Guide into OpenMP: Easy multithreading programming for C++

The for construct splits the for-loop so that each thread in the current team handles a different portion of the loop.

#pragma omp for
 for(int n=0; n<10; ++n)
   printf(" %d", n);

This loop will output each number from 0…9 once. However, it may do it in arbitrary order. It may output, for example:

0 5 6 7 1 8 2 3 4 9.

Internally, the above loop becomes into code equivalent to this:

int this_thread = omp_get_thread_num(), num_threads = omp_get_num_threads();
  int my_start = (this_thread  ) * 10 / num_threads;
  int my_end   = (this_thread+1) * 10 / num_threads;
  for(int n=my_start; n<my_end; ++n)
    printf(" %d", n);

So each thread gets a different section of the loop, and they execute their own sections in parallel.

Note: #pragma omp for only delegates portions of the loop for different threads in the current team. A team is the group of threads executing the program. At program start, the team consists only of a single member: the master thread that runs the program.
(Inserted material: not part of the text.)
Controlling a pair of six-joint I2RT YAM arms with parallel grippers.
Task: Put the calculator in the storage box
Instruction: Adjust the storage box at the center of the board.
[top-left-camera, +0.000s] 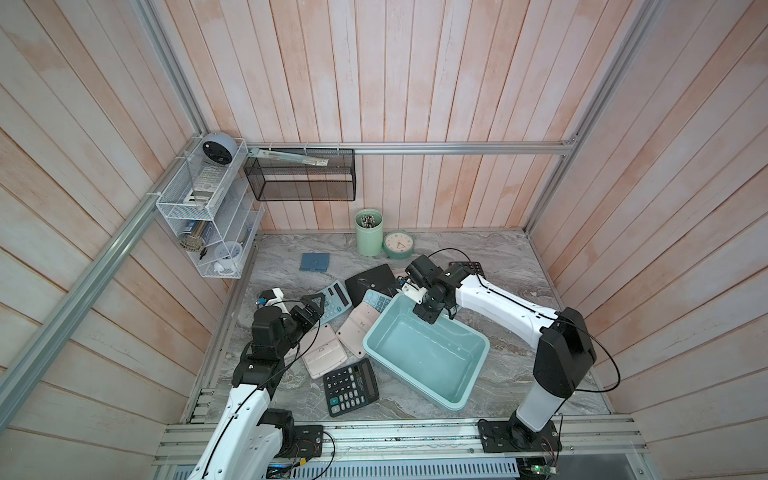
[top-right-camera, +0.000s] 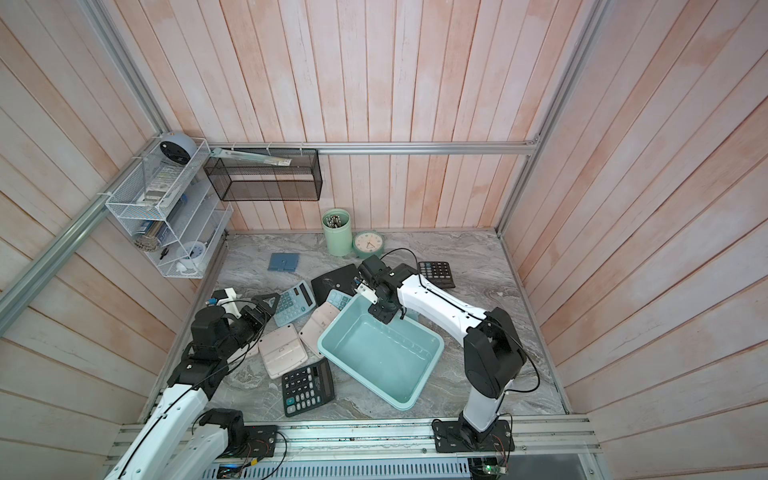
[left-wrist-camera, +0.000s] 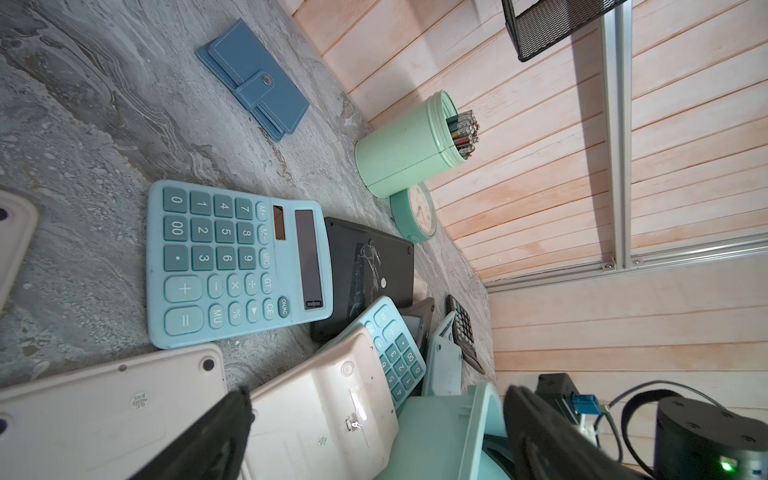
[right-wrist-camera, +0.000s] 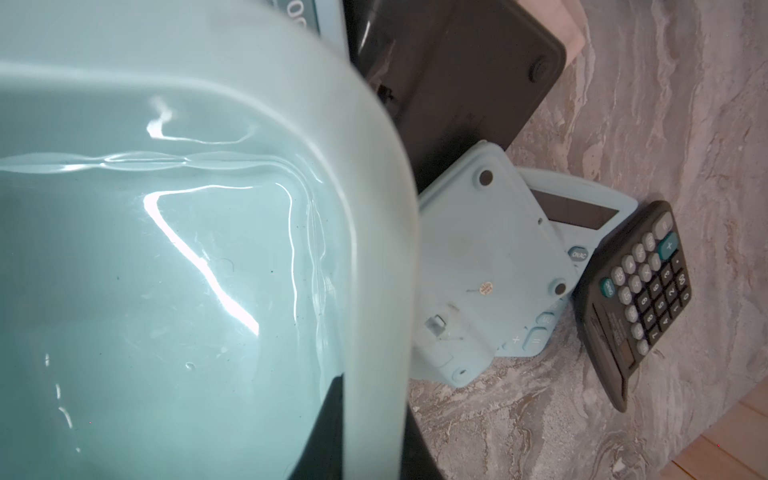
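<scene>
Now the right gripper is clamping its jaws on the far rim of the storage box, one finger sitting inside the wall and its partner outside. The box is lying empty mid-table, and every calculator is lying outside it. The left gripper is hovering near the blue calculator, jaws spread wide, holding nothing.

Trouble I'm watching for: a tug on that thin rim could be tipping the box or slipping off the smooth plastic. Dragging it could be shoving the pink calculator pressed against its side, scattering the pile the left gripper is lining up on.

Harder to read: the small blue calculator is lying half buried between the pink one and the box. I cannot tell whether the box's far corner is resting on calculators or on the table. The right arm is covering part of the pile behind it, and which calculator is wanted isn't showing.
</scene>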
To create a new team of threads, you need to specify the parallel keyword. It can be specified in the surrounding context:

#pragma omp parallel
  #pragma omp for
  for(int n=0; n<10; ++n) printf(" %d", n);

Equivalent shorthand is to specify it in the pragma itself, as #pragma omp parallel for:

#pragma omp parallel for
 for(int n=0; n<10; ++n) printf(" %d", n);

You can explicitly specify the number of threads to be created in the team, using the num_threads attribute:

#pragma omp parallel num_threads(3)
   // This code will be executed by three threads.

   // Chunks of this loop will be divided amongst
   // the (three) threads of the current team.

   #pragma omp for
   for(int n=0; n<10; ++n) printf(" %d", n);

Note that OpenMP also works for C. However, in C, you need to set explicitly the loop variable as private, because C does not allow declaring it in the loop body:

int n;
 #pragma omp for private(n)
 for(n=0; n<10; ++n) printf(" %d", n);

See the “private and shared clauses” section for details.

In OpenMP 2.5, the iteration variable in for must be a signed integer variable type. In OpenMP 3.0, it may also be an unsigned integer variable type, a pointer type or a constant-time random access iterator type. In the latter case, std::distance() will be used to determine the number of loop iterations.

The scheduling algorithm for the for-loop can explicitly controlled.

#pragma omp for schedule(static)
 for(int n=0; n<10; ++n) printf(" %d", n);

There are five scheduling types: static, dynamic, guided, auto, and (since OpenMP 4.0) runtime. In addition, there are three scheduling modifiers (since OpenMP 4.5): monotonic, nonmonotonic, and simd.

static is the default schedule as shown above. Upon entering the loop, each thread independently decides which chunk of the loop they will process.

There is also the dynamic schedule:

#pragma omp for schedule(dynamic)
 for(int n=0; n<10; ++n) printf(" %d", n);

In the dynamic schedule, there is no predictable order in which the loop items are assigned to different threads. Each thread asks the OpenMP runtime library for an iteration number, then handles it, then asks for next, and so on. This is most useful when used in conjunction with the ordered clause, or when the different iterations in the loop may take different time to execute.

The chunk size can also be specified to lessen the number of calls to the runtime library:

#pragma omp for schedule(dynamic, 3)
 for(int n=0; n<10; ++n) printf(" %d", n);

In this example, each thread asks for an iteration number, executes 3 iterations of the loop, then asks for another, and so on. The last chunk may be smaller than 3, though.

Internally, the loop above becomes into code equivalent to this (illustration only, do not write code like this):

int a,b;
  if(GOMP_loop_dynamic_start(0,10,1, 3, &a,&b))
    do {
      for(int n=a; n<b; ++n) printf(" %d", n);
    } while(GOMP_loop_dynamic_next(&a,&b));

The guided schedule appears to have behavior of static with the shortcomings of static fixed with dynamic-like traits. It is difficult to explain —
this example program

maybe explains it better than words do. (Requires libSDL to compile.)

The “runtime” option means the runtime library chooses one of the scheduling options at runtime at the compiler library’s discretion.

A scheduling modifier can be added to the clause, e.g.: #pragma omp for schedule(nonmonotonic:dynamic
The modifiers are:

  • monotonic: Each thread executes chunks in an increasing iteration order.

  • nonmonotonic: Each thread executes chunks in an unspecified order.

  • simd: If the loop is a simd loop, this controls the chunk size for scheduling in a manner that is optimal for the hardware limitations according to how the compiler decides. This modifier is ignored for non-SIMD loops.